I sat down, wrote out my meals for the week and derived a good list of groceries needed for those meals.  Once I returned home with the groceries and loaded my fridge, it was like looking at Katie’s fridge… but at my place.  It was a really weird experience as I haven’t seen my fridge this full since I was in a relationship.  Even then I think it wasn’t as full as it is now.  I’m definitely excited about this new change and working to have more food in the house and spending less going out.

And bonus! I spent some time last night pre-cutting some veggies and fruits and bagging them for easy access over the week.

Does that count as extra credit?

<3 Erin

Quick Quinoa Dinner

Im always looking for new and tasty vegetarian dinner options so when I was flipping through the latest issue of RealSimple I was stoked to see a tasty sounding (and quick) quinoa dish! I decided to try it out the other night and was not only thrilled with the results, but immediately thought of one lovely lady who could certainly use this recipe. Our darling Erin of Operation: Domesticate Erin!

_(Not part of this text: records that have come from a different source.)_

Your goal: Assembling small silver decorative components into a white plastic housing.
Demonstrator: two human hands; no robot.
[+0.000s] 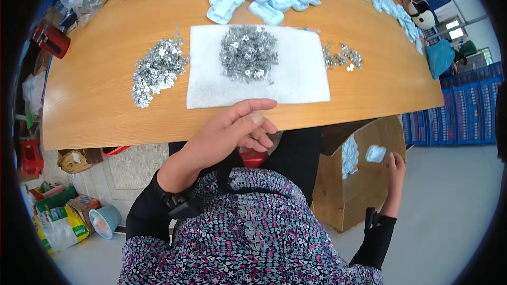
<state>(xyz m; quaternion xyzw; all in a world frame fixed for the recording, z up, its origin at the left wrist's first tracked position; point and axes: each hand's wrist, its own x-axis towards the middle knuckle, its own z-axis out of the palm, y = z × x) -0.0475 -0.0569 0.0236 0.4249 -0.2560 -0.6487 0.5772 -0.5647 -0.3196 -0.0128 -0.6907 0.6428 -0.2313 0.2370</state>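
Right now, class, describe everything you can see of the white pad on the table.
The white pad is a flat, soft-looking rectangular sheet, perhaps foam or felt, lying on the wooden table near its front edge. A heap of small shiny metal parts rests on it. The left hand hovers just below its front edge.

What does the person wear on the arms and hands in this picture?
Both hands are bare: the left hand and the right hand have no gloves. Each forearm has a long black sleeve that ends at the wrist. A small black device is strapped on each wrist. The top has a small flower pattern.
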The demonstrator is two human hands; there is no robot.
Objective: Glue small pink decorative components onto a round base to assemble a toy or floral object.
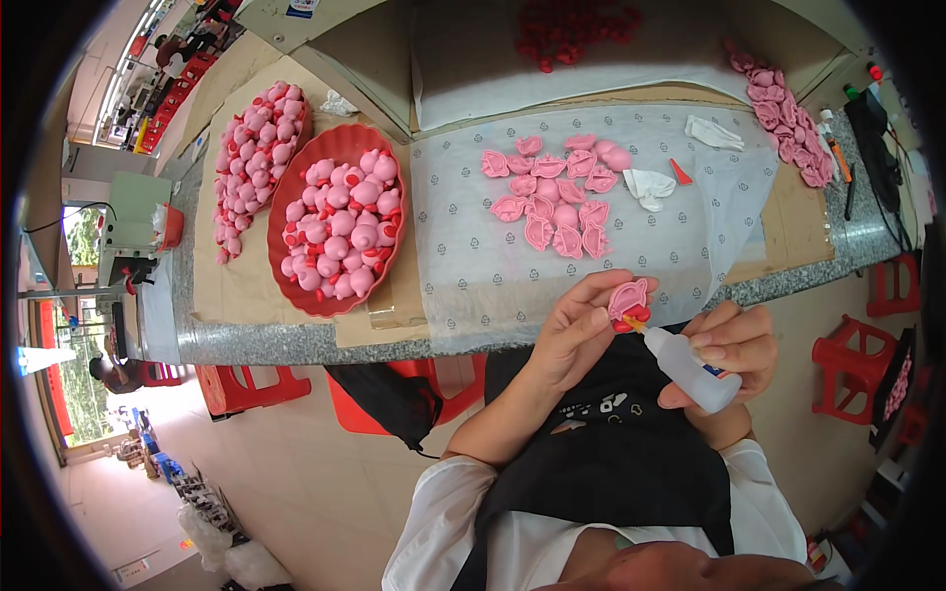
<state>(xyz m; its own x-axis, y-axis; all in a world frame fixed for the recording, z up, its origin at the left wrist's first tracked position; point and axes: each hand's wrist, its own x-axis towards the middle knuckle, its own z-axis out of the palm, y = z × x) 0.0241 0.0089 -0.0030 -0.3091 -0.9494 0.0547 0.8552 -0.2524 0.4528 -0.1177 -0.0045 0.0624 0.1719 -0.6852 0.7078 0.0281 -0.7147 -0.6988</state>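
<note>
Just off the table's front edge, my left hand (581, 323) pinches a small pink hollow toy part (629, 297) with red at its lower end. My right hand (734, 347) is closed around a translucent white squeeze bottle (695, 372), tilted with its yellowish tip (634, 322) at the red end of the part. Whether anything comes out of the tip is too small to tell. Beyond my hands, several pink cup-like parts (539, 231) and a few round pink pieces (615, 158) lie on a printed white sheet (458, 271).
A red scalloped bowl (281, 261) full of pink and red pieces stands to the left, beside a second heap (258, 138). White crumpled cloths (648, 187) and a small red piece (680, 171) lie on the sheet. More pink parts (788, 123) sit at right, below a shelf box (384, 69).
</note>
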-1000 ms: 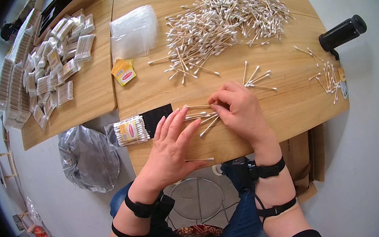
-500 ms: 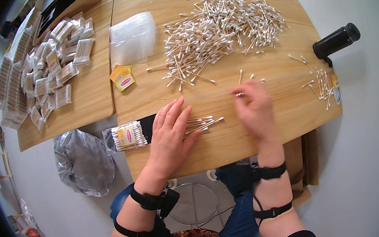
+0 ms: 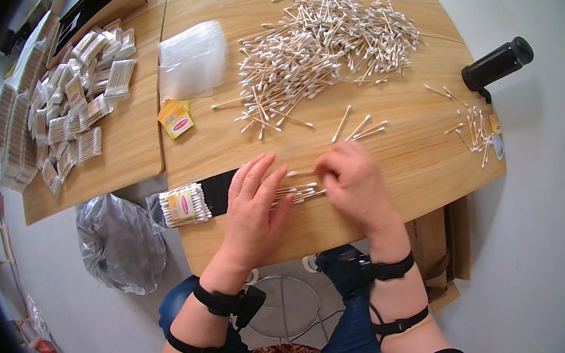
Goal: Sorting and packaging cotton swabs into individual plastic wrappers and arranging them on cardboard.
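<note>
My left hand (image 3: 251, 205) lies over the black strip's right end with its fingers stretched out, and its thumb stands apart beside a small row of cotton swabs (image 3: 304, 189). My right hand (image 3: 355, 185) is closed in a pinch on a cotton swab (image 3: 302, 172), whose white tip points left toward my left fingers. At the left end of the black strip (image 3: 217, 191) a clear bag packed with cotton swabs (image 3: 195, 203) carries a yellow card (image 3: 180, 204). Several loose swabs (image 3: 359, 127) lie just beyond my right hand.
A big heap of swabs (image 3: 330, 43) covers the far middle. Clear bags (image 3: 192, 57) and yellow cards (image 3: 177, 119) lie left of it. Filled packs (image 3: 73, 110) crowd the left table. A black bottle (image 3: 498, 65) and scattered swabs (image 3: 477, 128) are at right; a grey plastic bag (image 3: 121, 242) sits below.
My right hand has come left and nearer, from the loose swabs toward the row by my left hand, with a swab in its pinch. My left hand stays nearly in place.
</note>
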### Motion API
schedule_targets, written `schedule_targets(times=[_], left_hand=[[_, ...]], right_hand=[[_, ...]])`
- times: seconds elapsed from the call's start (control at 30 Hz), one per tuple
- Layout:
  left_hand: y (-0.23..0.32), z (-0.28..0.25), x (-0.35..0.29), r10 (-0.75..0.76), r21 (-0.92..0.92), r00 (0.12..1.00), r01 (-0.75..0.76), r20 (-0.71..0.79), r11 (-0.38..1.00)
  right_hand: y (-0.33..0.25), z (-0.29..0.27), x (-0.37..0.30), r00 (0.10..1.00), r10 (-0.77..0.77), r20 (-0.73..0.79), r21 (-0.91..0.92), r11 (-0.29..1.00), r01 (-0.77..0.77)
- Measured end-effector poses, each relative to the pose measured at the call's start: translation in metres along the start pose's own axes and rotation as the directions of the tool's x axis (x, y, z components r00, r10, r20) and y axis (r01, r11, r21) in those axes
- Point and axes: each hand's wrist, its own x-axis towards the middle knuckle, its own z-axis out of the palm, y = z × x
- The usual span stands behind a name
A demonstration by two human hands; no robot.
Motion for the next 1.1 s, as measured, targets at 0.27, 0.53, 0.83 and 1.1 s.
schedule_targets(times=[0.27,0.53,0.83,1.1], left_hand=[[0.003,-0.001,0.004,0.016,0.104,0.998,-0.023,0.069,0.994],[-0.002,-0.004,0.0,0.01,0.047,0.999,-0.011,0.041,0.999],[-0.001,0.001,0.001,-0.015,0.11,0.999,0.011,0.033,0.994],[-0.002,-0.001,0.001,-0.003,0.137,0.998,-0.007,0.069,0.991]], right_hand=[[0.058,-0.041,0.0,0.917,0.067,-0.392,-0.251,0.952,-0.177],[0.021,-0.01,0.007,0.981,0.107,-0.16,-0.058,0.991,-0.117],[0.031,-0.019,0.012,0.919,0.064,-0.389,-0.185,0.972,-0.146],[0.035,-0.023,0.008,0.97,0.144,-0.198,-0.093,0.982,-0.164]])
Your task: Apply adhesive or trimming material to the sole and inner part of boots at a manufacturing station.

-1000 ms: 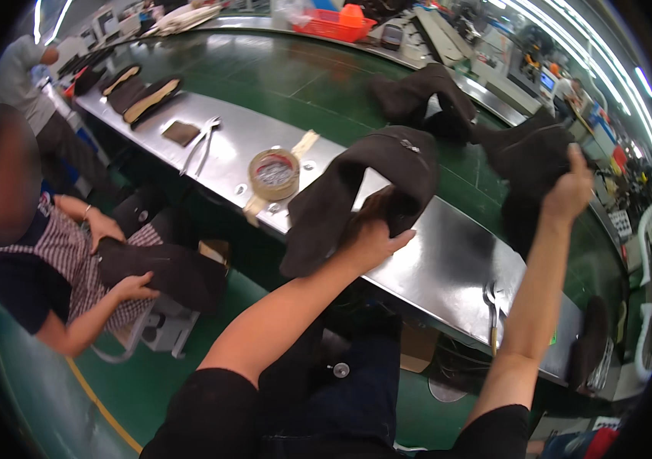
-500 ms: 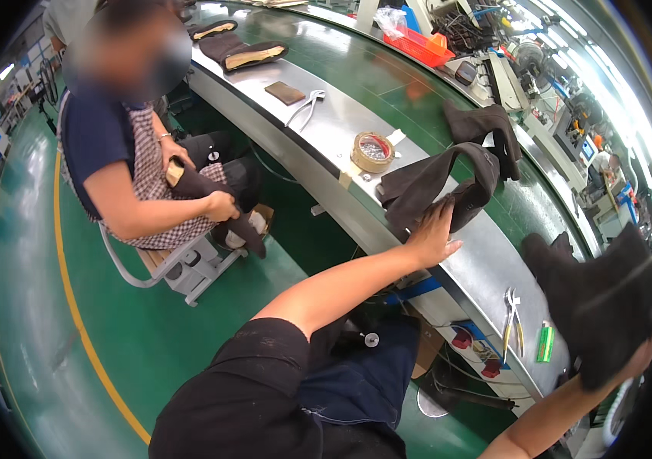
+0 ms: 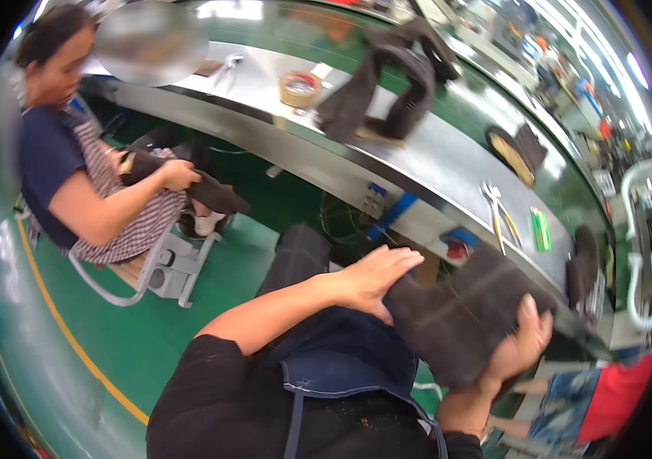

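A dark brown boot (image 3: 456,317) is held over my lap, just off the near edge of the bench. My right hand (image 3: 521,340) grips its right part, thumb on the near face and the other fingers hidden behind. At the boot's left end is my left hand (image 3: 376,281), fingers stretched out and thumb spread, close against the dark material; firm contact is not clear. On the bench beyond lie pincers with yellowish handles (image 3: 500,218) and a small green pack (image 3: 542,229).
Several dark boots (image 3: 399,80) stand on the bench, beside a tape roll (image 3: 301,89) and pliers (image 3: 226,70). A boot with a tan sole (image 3: 513,157) lies on the green belt. A seated co-worker (image 3: 89,176) at left handles another boot. Someone in red (image 3: 621,402) is at lower right.
My right hand has brought the boot from over the bench's right end to my lap. My left hand has left the boots on the bench and come to this one. The view has shifted.
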`<state>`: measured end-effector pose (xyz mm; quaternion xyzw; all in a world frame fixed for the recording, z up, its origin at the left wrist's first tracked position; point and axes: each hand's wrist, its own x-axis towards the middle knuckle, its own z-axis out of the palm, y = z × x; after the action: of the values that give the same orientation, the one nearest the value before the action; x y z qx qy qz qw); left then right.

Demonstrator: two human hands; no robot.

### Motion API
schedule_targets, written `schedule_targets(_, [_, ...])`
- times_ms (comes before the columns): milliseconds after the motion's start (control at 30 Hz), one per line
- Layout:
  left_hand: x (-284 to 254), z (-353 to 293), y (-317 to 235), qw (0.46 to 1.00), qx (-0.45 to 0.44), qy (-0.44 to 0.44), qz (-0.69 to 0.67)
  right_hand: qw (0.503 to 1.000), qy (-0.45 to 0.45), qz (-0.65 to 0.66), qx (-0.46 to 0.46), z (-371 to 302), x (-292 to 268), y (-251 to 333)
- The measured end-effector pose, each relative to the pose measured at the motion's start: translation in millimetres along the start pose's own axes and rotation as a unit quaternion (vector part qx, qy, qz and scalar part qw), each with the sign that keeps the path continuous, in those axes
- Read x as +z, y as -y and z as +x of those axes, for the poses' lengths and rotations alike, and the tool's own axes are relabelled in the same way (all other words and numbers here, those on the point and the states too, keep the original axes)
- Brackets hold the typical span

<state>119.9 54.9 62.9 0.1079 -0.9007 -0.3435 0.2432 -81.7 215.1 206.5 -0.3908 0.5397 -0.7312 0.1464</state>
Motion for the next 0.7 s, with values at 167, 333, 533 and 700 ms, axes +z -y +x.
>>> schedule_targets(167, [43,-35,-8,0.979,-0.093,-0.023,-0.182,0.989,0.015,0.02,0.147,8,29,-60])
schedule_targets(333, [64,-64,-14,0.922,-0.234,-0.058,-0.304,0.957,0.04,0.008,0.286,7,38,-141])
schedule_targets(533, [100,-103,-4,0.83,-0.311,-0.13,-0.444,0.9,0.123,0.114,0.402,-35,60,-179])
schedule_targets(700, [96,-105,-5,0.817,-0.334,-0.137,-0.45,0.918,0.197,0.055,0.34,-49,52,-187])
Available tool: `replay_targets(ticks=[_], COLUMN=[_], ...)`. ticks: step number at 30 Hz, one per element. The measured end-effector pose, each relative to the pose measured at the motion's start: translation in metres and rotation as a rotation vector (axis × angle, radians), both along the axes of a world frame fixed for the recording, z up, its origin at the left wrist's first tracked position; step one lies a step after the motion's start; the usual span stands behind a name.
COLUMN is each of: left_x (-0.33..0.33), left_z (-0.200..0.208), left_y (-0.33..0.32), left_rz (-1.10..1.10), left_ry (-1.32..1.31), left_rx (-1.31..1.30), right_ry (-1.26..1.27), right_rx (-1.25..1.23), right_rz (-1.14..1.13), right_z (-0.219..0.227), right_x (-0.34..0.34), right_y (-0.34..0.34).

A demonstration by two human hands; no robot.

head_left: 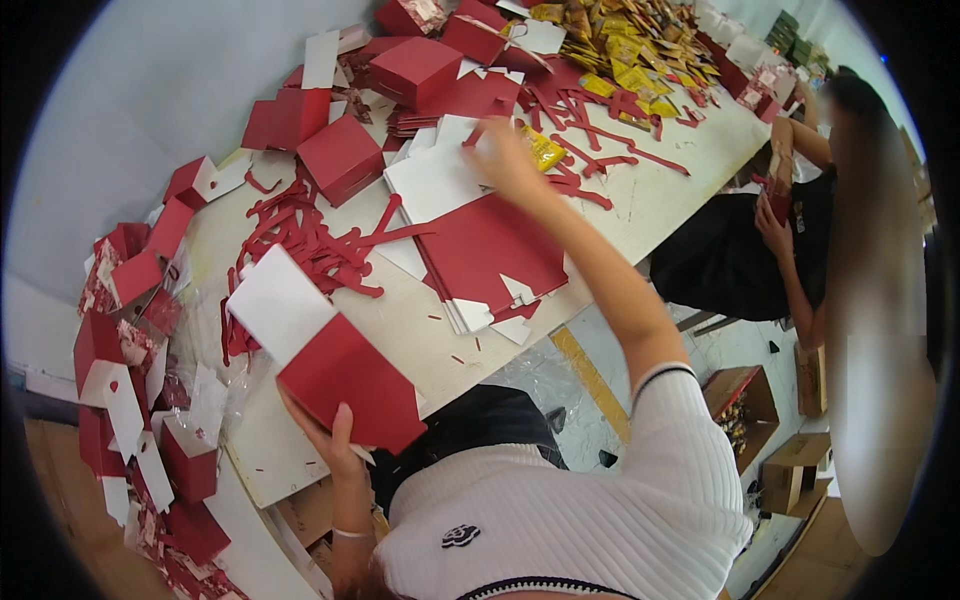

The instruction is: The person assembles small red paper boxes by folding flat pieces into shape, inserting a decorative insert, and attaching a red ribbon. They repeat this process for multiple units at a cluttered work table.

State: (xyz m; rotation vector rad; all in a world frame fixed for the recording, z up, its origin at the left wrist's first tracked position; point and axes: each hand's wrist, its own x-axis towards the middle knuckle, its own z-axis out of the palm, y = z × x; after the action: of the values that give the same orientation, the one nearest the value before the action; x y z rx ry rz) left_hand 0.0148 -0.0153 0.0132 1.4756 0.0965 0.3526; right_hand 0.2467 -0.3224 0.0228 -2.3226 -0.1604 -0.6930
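Left of the flat card stack (495,245), head view, the person's left hand (338,447) is gripping a red box (345,375), white flap open. Right hand (508,162) is over the stack's far end by a yellow packet (543,150), too blurry to tell if it's holding anything.

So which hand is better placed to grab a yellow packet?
Probably the right hand: though blurred, it is reached out close beside a yellow packet. The left hand is farther off and holding a red box.
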Motion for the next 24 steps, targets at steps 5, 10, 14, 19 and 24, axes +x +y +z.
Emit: replay_targets(ticks=[5,10,14,19,24], left_x=[0.017,0.015,0.011,-0.001,-0.012], left_z=[-0.016,-0.018,-0.028,-0.047,-0.061], left_y=[0.0,0.004,0.013,0.018,0.004], left_rz=[-0.005,0.055,0.155,0.246,0.334], left_ry=[-0.068,-0.041,0.02,0.109,0.248], left_rx=[0.238,0.306,0.437,0.526,0.541], right_ry=[-0.027,-0.052,0.049,0.3,0.264], right_rx=[-0.044,-0.046,0.308,0.285,-0.038], right_rz=[-0.222,-0.178,-0.054,-0.086,0.021], right_z=[-0.049,-0.055,-0.037,-0.045,-0.034], right_x=[-0.029,0.006,0.091,0.183,0.138], right_y=[-0.109,-0.121,-0.12,-0.086,-0.059])
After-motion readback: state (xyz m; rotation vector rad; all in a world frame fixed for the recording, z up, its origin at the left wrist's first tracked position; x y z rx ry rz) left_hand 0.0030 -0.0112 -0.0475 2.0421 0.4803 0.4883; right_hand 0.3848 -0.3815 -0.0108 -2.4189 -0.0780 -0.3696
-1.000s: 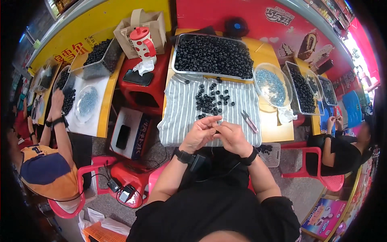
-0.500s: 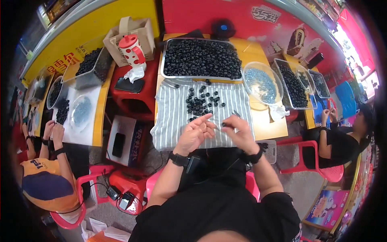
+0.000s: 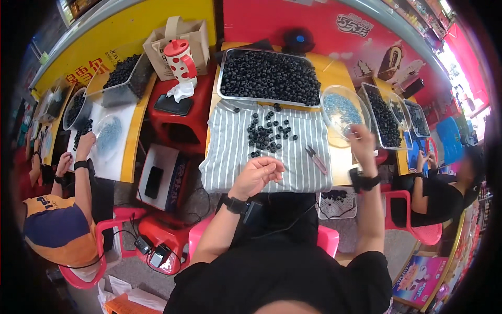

What I love about this recipe is that it is incredibly simple yet packed with tons of flavor. Those who know me know Im a spice queen, I LOVE spices and am always incorporated multiple spices into my recipes. So, when I first read the recipe and noticed that its only spices were salt, pepper and garlic I was a little suspect of how much flavor it would hold. Amazingly enough, the white wine, cheese and natural flavor of all the veggies made this one flavor packed dish. The reason why I chose this dish as something to point towards Erin is because its quick, healthy and can easily be adjusted for one portion or made into two (one for dinner and one for lunch). Plus the dish doesnt require a lot of white wine so youre left with a glass or two to reward yourself after a hard work day ;)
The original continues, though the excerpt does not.